WORK REQUIRED ▸ Each line that includes the word "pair" should be copied from the records.
*** DATA EXTRACT ***
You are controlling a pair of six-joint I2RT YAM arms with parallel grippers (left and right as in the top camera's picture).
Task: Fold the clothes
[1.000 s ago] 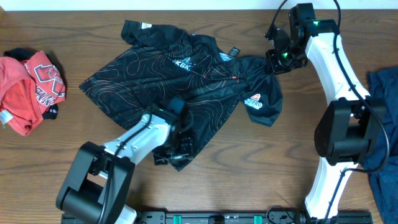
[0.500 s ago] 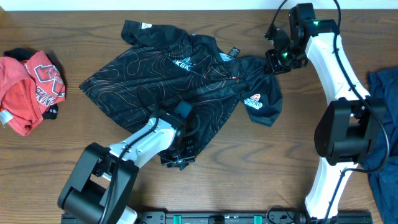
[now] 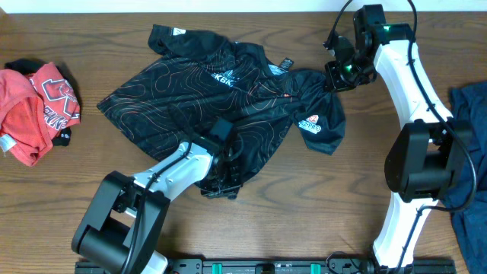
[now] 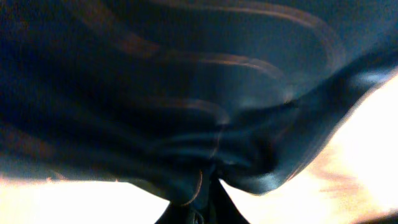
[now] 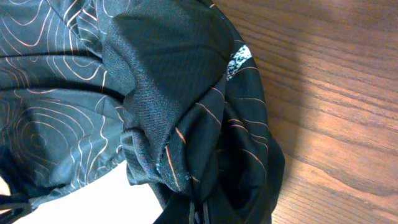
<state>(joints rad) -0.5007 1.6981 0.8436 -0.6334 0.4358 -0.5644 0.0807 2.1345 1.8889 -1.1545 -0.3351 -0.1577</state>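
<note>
We see our left claw (image 3: 226, 173) clenched on the near hem of the black jersey (image 3: 190, 103) spread mid-desk (image 3: 46, 205), our right claw (image 3: 335, 76) gripping its far sleeve, a red T-shirt (image 3: 30, 114) far left, and a dark blue garment (image 3: 475, 122) partly behind the right arm (image 3: 415, 84).

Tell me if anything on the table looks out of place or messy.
The jersey lies rumpled and slanted across the table, its lower hem bunched in the left gripper and a corner pinched in the right gripper. The red T-shirt sits in a crumpled heap at the left edge. Nothing looks damaged.
</note>
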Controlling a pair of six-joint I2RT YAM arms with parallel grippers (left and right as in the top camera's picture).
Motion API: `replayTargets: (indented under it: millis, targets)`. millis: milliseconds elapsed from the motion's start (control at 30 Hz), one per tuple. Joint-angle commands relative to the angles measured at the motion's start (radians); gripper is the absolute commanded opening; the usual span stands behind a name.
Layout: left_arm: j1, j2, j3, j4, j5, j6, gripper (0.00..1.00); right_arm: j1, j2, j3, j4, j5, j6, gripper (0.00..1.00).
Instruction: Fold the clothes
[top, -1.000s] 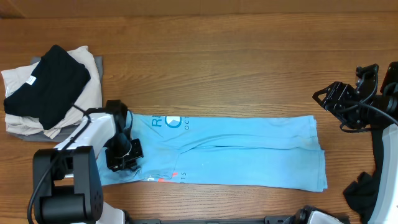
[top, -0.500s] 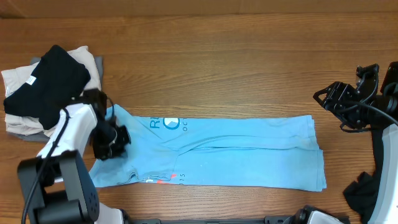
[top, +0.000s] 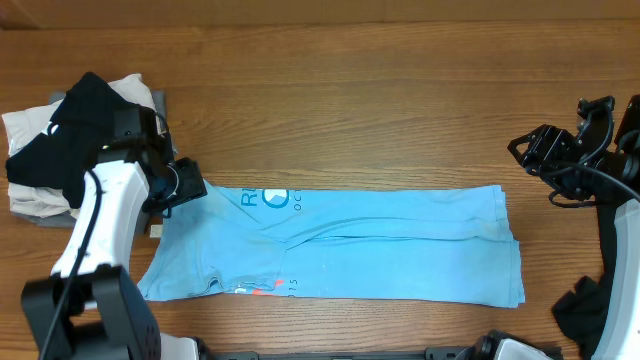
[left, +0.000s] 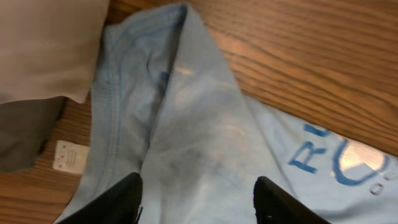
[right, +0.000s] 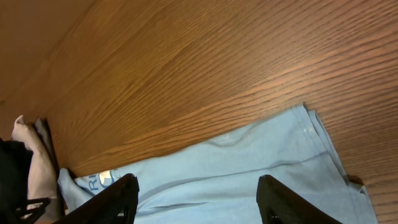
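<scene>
A sky-blue T-shirt (top: 380, 245), one of the clothes, lies on the wooden table as a long band folded lengthwise. Its white lettering and small red-orange mark (top: 262, 287) sit near the left end. My left gripper (top: 188, 190) hovers open over the shirt's far left corner. In the left wrist view the gripper (left: 199, 202) has blue fabric (left: 205, 143) below its spread fingers and nothing between them. My right gripper (top: 532, 152) stands open off the shirt's far right corner. In the right wrist view this gripper (right: 199, 199) looks down on the shirt (right: 249, 168) from a height.
A pile of garments sits at the far left: a black one (top: 75, 130) on top of white (top: 28, 125) and grey (top: 158, 100) ones. A small white tag (top: 155, 232) lies beside the shirt's left edge. A dark lump (top: 575, 305) is at the right edge.
The left gripper pulled the shirt's left end to the left, then opened and let it go, moving toward the far left corner. The right arm barely moved.
</scene>
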Motion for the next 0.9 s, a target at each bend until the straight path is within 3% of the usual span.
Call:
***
WRITTEN SOLUTION ▸
You are controlling a pair of six-joint I2RT YAM arms with parallel grippers (left and right as in the top camera's picture).
Controlling a pair of six-joint I2RT YAM arms with parallel grippers (left and right as in the top camera's picture).

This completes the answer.